■ **DATASET CONTENT**:
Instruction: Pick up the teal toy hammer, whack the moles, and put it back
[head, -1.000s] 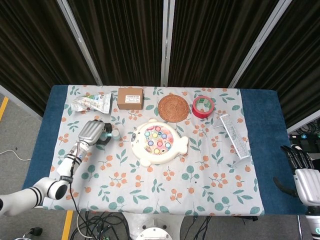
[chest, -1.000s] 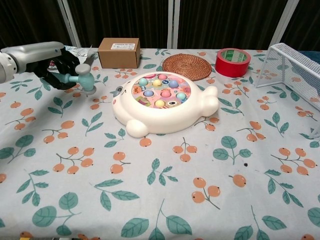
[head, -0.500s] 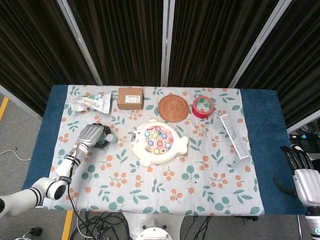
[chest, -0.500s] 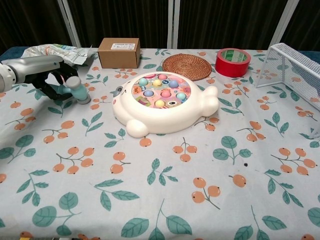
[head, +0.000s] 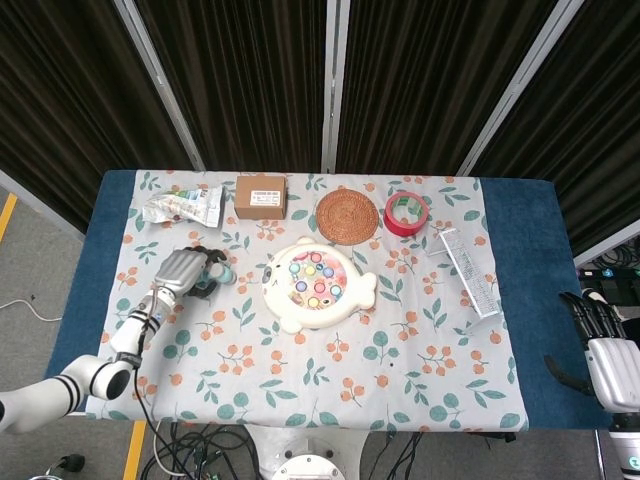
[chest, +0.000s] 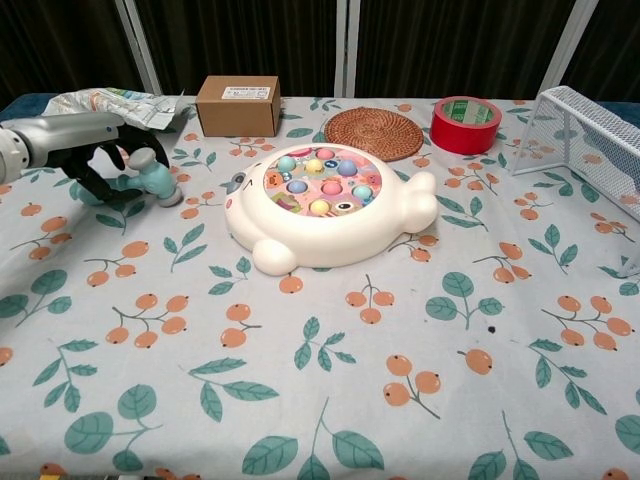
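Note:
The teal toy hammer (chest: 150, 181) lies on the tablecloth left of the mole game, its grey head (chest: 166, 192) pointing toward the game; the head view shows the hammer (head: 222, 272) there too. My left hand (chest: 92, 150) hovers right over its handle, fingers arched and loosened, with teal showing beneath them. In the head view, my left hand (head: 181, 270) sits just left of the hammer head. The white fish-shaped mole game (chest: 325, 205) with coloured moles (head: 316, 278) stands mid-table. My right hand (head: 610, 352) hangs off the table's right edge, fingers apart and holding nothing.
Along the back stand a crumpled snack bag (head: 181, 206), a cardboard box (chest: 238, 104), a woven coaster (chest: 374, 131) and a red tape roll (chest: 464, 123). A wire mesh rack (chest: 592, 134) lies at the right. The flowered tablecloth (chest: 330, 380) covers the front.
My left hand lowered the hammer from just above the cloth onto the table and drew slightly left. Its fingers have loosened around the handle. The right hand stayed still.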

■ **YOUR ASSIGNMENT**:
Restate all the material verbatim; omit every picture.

■ **EXERCISE OUTPUT**:
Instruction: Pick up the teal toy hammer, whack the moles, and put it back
[head, -1.000s] 
[chest, -1.000s] 
[head, -0.500s] 
[chest, -0.500s] 
[head, +0.000s] 
[chest, +0.000s] 
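Note:
The teal toy hammer (chest: 150, 181) lies on the tablecloth left of the mole game, its grey head (chest: 166, 192) pointing toward the game; the head view shows the hammer (head: 222, 272) there too. My left hand (chest: 92, 150) hovers right over its handle, fingers arched and loosened, with teal showing beneath them. In the head view, my left hand (head: 181, 270) sits just left of the hammer head. The white fish-shaped mole game (chest: 325, 205) with coloured moles (head: 316, 278) stands mid-table. My right hand (head: 610, 352) hangs off the table's right edge, fingers apart and holding nothing.
Along the back stand a crumpled snack bag (head: 181, 206), a cardboard box (chest: 238, 104), a woven coaster (chest: 374, 131) and a red tape roll (chest: 464, 123). A wire mesh rack (chest: 592, 134) lies at the right. The flowered tablecloth (chest: 330, 380) covers the front.
My left hand lowered the hammer from just above the cloth onto the table and drew slightly left. Its fingers have loosened around the handle. The right hand stayed still.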

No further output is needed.